London Philharmonic Orchestra The London Philharmonic Orchestra is known as one of the world’s great orchestras with a reputation secured by its performances in the concert hall and opera house, its many award winning recordings, its trail-blazing international tours and its pioneering education work. Distinguished conductors who have held positions with the Orchestra since its foundation in 1932 by Sir Thomas Beecham include Sir Adrian Boult, Sir John Pritchard, Bernard Haitink, Sir Georg Solti, Klaus Tennstedt, Franz Welser-Möst and Kurt Masur. Vladimir Jurowski was appointed the Orchestra’s Principal Guest Conductor in March 2003, becoming Principal Conductor in September 2007, succeeding Kurt Masur. The London Philharmonic Orchestra has been resident symphony orchestra at Southbank Centre’s Royal Festival Hall since 1992 and there it presents its main series of concerts between September and May each year.

In summer, the Orchestra moves to Sussex where it has been the resident symphony orchestra at Glyndebourne Festival Opera for over 40 years.

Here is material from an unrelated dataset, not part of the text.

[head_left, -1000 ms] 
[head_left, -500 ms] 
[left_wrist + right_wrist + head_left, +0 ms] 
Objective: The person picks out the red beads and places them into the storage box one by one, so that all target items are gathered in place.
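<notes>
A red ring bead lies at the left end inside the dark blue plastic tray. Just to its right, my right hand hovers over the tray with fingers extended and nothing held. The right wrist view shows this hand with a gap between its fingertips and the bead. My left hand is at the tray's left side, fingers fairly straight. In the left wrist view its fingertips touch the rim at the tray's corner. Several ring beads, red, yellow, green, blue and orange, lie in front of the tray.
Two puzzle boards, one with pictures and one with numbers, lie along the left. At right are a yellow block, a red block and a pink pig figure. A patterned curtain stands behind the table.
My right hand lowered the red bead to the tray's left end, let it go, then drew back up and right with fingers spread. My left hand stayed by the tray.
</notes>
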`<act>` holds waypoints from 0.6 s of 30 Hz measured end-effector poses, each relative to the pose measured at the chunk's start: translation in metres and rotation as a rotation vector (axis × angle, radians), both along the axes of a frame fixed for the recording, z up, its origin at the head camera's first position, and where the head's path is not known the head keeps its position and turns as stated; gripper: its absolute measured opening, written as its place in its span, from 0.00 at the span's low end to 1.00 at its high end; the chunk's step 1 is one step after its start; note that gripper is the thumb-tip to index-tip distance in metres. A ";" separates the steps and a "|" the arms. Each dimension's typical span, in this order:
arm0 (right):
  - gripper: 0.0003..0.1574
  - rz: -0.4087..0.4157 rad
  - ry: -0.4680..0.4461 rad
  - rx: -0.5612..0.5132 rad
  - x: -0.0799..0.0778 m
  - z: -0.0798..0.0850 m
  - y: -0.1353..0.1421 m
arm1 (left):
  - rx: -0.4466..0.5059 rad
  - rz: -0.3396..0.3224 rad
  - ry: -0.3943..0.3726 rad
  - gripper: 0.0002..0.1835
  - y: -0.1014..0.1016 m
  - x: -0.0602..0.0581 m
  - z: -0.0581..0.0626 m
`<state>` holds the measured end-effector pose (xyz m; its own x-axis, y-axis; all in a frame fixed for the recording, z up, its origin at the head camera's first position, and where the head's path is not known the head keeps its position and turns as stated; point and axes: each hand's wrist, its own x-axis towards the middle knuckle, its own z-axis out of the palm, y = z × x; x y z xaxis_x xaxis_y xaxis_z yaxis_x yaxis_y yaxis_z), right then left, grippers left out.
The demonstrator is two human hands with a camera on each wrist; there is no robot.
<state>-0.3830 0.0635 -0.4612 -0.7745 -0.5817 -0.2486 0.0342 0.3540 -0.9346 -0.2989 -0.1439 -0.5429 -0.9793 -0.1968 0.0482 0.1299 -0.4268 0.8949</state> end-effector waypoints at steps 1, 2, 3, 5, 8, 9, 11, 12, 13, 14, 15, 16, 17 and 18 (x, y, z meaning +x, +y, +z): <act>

The Orchestra also performs at venues around the UK and has made numerous tours to America, Europe and Japan, and visited India, Hong Kong, China, South Korea, Australia, South Africa and Abu Dhabi. The London Philharmonic Orchestra made its first recordings on 10 October 1932, just three days after its first public performance. It has recorded and broadcast regularly ever since, and in 2005 established its own record label. These CDs are unique: amongst them are archive recordings, studio recordings, live concert recordings and recordings of world-premiere performances which, since April 2008, are also available as high quality downloads. Visit: www.lpo.org.uk


ŠErich Lehner

Bernard Haitink conducting the London Philharmonic Orchestra


Bernard Haitink’s conducting career has spanned more than five decades. Principal Conductor of the Chicago Symphony Orchestra since 2006, he has been music director of the Royal Concertgebouw Orchestra, Dresden Staatskapelle, the Royal Opera, Covent Garden, Glyndebourne Festival Opera, and Principal Conductor of the London Philharmonic Orchestra between 1967 and 1979. He is Conductor Laureate of the Royal Concertgebouw Orchestra and Conductor Emeritus of the Boston Symphony Orchestra. Haitink has recorded extensively with the Concertgebouw Orchestra, Berlin and Vienna Philharmonic orchestras and the Boston Symphony Orchestra. His most recent recordings include a highly acclaimed Beethoven cycle with the London Symphony Orchestra, Mahler’s Symphonies Nos.3 and 6, and Bruckner’s Symphony No.7 with the Chicago Symphony. He has also made many opera recordings with the Royal Opera, the London Philharmonic Orchestra at Glyndebourne, Bavarian Radio Orchestra and Dresden Staatskapelle. Haitink has received many international awards, including an honorary KBE and Companion of Honour. He was named Musical America’s ‘Musician of the Year’ for 2007.